Saturday, July 22, 2017

Pucker up for chicken

Since my little sister has been reminiscing about good old 4-H microwaved lemon chicken (or more accurately, she remembered "gagg[ing] on the first bite and nobody else touched it"), I decided to post about lemon chicken today.

I honestly don't remember 4-H Lemon-Herb Chicken, but that may be because I didn't try it. Here's the original recipe from the Quick Meals project, since my sister so generously donated the project book to me. I don't have its date, but she took it in 1993.

I am not sure exactly what made this gag-worthy, but microwaving chicken as a primary cooking method is not generally a good move. Maybe the broccoli got overcooked too, with the "several extra minutes" to chicken required so it would not be raw?

The idea of lemon with chicken is a pretty popular one, but a lot of the other recipes I found also seem... well... a bit suspect.

I found another microwave version from Multi-Power Microwave Cooking from Sears (copyright 1975; mine is the ninth printing, 1978), but this one focuses on the wings rather than breasts:
Maybe cooking them in butter will help with the rubberiness (or at least make them tasty enough that texture is easier to overlook)? Limiting the lemon juice to a tablespoon might help as well, but nothing will change the fact that this is still microwaved chicken.

Weight Watchers International Cookbook (1977) offers its idea of a Chinese chicken with lemon recipe:

I'm a bit surprised this isn't labeled as Hawaiian since most older recipes with pineapple and green pepper were listed that way. I suspect the lemon might get lost among the soy sauce, garlic, canned pineapple, vinegar, carrot, and green pepper. Whether this makes it an improvement or a step down is your call.

Pillsbury's Barbecue Cookbook (copyright 1976; mine is second printing, 1978) likes the idea of lemon and chicken so much it lists two versions. One is named the more generic "citrus" rather than lemon:


So if you like your lemon chicken to also have orange and honey, this is the one to go with. (Basically, it's the chicken to eat if you want to eat chicken marinated in something you'd drink if you had a cold.) (Well, minus the oil, mustard, and herbs, unless you like really weird beverages when you're sick.)

The other is Lemon Grilled Chicken:

With lemon, tarragon, and paprika, this one seems the most similar to the original recipe, but grilling rather than microwaving is pretty likely to help the flavor substantially.
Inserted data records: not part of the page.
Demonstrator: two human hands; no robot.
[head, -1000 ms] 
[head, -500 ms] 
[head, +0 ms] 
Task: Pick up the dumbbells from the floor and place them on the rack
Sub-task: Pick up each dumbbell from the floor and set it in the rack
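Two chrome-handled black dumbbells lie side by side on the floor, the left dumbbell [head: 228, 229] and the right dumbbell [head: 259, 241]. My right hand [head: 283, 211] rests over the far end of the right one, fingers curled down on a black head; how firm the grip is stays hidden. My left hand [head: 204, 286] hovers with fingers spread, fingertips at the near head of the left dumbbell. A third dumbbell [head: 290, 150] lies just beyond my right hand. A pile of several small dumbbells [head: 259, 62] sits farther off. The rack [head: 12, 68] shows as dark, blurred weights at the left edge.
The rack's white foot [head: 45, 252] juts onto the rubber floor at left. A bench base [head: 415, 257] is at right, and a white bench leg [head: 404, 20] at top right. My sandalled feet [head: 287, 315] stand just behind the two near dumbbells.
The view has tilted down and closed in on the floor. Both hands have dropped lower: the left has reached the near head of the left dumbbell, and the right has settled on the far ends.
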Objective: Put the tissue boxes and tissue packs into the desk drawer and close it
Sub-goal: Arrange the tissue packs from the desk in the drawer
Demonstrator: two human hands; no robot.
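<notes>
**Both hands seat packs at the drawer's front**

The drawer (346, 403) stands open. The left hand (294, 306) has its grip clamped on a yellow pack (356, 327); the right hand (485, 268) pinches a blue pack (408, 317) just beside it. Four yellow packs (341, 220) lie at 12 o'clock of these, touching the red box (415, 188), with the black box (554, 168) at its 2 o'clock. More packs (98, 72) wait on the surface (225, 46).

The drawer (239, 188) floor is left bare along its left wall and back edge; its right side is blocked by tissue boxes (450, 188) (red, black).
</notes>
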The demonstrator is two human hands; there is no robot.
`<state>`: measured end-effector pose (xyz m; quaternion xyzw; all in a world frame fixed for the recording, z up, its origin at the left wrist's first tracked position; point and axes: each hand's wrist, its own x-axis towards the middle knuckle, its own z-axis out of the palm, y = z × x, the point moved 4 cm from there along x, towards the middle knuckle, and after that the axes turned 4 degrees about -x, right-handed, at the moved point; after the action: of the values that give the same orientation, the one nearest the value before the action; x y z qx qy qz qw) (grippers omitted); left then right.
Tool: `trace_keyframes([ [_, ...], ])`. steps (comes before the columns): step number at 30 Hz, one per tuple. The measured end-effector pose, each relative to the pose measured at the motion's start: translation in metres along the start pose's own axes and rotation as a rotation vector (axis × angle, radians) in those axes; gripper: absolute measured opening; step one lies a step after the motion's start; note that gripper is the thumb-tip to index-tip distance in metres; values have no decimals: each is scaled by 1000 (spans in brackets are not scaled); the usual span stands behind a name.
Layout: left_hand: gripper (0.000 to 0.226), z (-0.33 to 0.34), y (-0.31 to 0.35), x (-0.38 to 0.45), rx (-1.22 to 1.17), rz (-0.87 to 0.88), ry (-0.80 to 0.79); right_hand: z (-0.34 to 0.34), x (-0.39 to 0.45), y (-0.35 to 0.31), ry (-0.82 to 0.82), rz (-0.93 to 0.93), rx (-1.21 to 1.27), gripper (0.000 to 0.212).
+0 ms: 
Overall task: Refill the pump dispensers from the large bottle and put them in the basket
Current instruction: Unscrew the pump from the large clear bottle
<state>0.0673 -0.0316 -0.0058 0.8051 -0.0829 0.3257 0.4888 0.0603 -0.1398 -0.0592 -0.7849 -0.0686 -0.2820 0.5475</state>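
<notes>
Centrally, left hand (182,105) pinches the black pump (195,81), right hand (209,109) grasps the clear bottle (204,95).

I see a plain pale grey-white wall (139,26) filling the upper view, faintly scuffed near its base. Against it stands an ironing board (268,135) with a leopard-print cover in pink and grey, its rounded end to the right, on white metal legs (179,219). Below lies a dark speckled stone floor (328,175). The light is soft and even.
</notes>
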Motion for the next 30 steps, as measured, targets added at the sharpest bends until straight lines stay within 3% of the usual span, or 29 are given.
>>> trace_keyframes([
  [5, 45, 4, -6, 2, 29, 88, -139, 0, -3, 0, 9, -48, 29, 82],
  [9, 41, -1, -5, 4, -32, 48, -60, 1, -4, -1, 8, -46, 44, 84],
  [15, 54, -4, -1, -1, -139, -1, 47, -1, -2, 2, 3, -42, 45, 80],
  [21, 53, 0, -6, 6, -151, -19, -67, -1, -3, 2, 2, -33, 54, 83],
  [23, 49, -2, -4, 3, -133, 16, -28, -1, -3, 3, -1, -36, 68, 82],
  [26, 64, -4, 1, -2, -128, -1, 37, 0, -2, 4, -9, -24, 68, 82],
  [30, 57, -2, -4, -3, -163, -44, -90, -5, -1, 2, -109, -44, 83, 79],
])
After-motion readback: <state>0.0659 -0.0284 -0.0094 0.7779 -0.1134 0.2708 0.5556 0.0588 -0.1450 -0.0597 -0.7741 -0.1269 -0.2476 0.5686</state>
Finally, if you are really serious about lemon and cooking for a crowd, The Good Housekeeping Cookbook (ed. Dorothy B. Marsh, 1963) offers Lemon-Barbecued Chicken:
The chicken is fried, then baked in three cups of lemon juice. (Of course, it uses six to seven chickens, too.) This recipe better be the best of the lot because if it's not, that's a LOT of gag-worthy chicken to throw away.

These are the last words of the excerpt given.